The Disruptor’s Dilemma
Every disruptor faces a dilemma: how to break in without being crushed. Uber ignored regulations until it had enough users to fight back. Airbnb sidestepped hotel laws until it was too big to ignore. Fintechs learned the hard way that without licenses and partnerships, they couldn’t topple banks.
Wanjigi faces his own version of this dilemma. Politics is not tech—it is messy, tribal, and deeply personal. It is fuelled by money, alliances, and decades-old networks. To disrupt it, one must either bypass it entirely (like MPESA did banks) or infiltrate it from within.
An insider himself, which path will he take? And even if he succeeds in shaking the table, will Kenyans embrace him—or will the system absorb him as it has so many others?
Kenya’s Appetite for Change
Kenya has a curious relationship with disruption. On one hand, it is the land of M-Pesa, the fintech that shook the global banking establishment and forced even regulators to adjust. On the other, it is the land where powerful cartels, entrenched systems, and traditional politics have a way of swallowing rebels whole. Handshakes, coalitions, broad-based governments—and even the courts thwarting his 2022 presidential bid—all reveal a system well-versed in protecting itself.
Kenyans are restless. They are weary of corruption, frustrated by economic stagnation, and sceptical of political recycling.
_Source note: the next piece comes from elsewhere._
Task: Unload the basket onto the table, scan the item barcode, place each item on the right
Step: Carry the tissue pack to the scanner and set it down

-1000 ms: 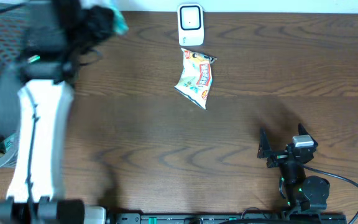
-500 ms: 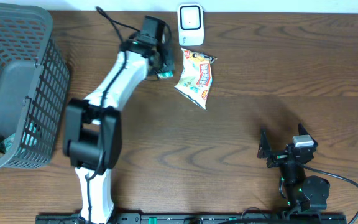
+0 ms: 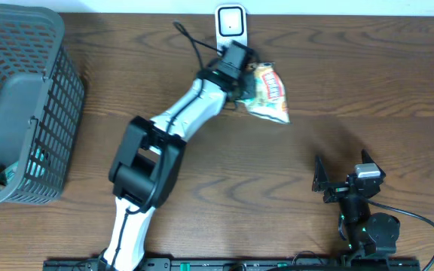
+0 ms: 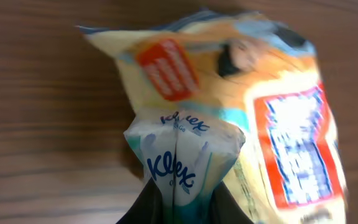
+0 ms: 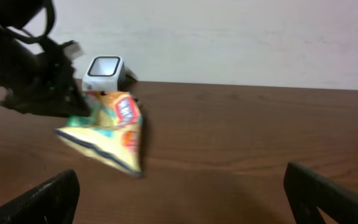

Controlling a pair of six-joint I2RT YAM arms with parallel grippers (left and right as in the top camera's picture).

Yet, at the same time, they are cautious. Change in Kenya often excites in theory but falters in practice. Wanjigi has tapped into this restlessness by refusing to legitimize what he calls the “grand heist” — the trillions borrowed unconstitutionally by past regimes and unaccounted for.
If Wanjigi wants to be Kenya’s Uber moment, he must present not just rhetoric but a tangible, workable alternative. Disruption is not just about attacking the old system—it’s about building something so useful, so irresistible, that people can’t imagine going back.
And yet, it’s worth remembering: had Airbnb, M-Pesa, or Uber been pitched to you at inception, you likely would have dismissed them with a shrug— “What people want is a faster horse, not this thing you are calling a car.”
The Unanswered Question
Could Jimi Wanjigi be the Uber to taxis or the Airbnb to hotels? Maybe. But he could also be another fintech—bold, innovative, and noisy, but ultimately unable to dethrone the old order. The true test will not be in how loudly he challenges the establishment, but in whether he can build something Kenyans actually want, trust, and adopt. Because disruption, at its core, is not about the disruptor. It is about the people who decide that the old way no longer works. And in today’s Kenya, those people are overwhelmingly young. The question is: will Gen Z see Wanjigi as their Uber moment—or just another old taxi with a fresh coat of paint?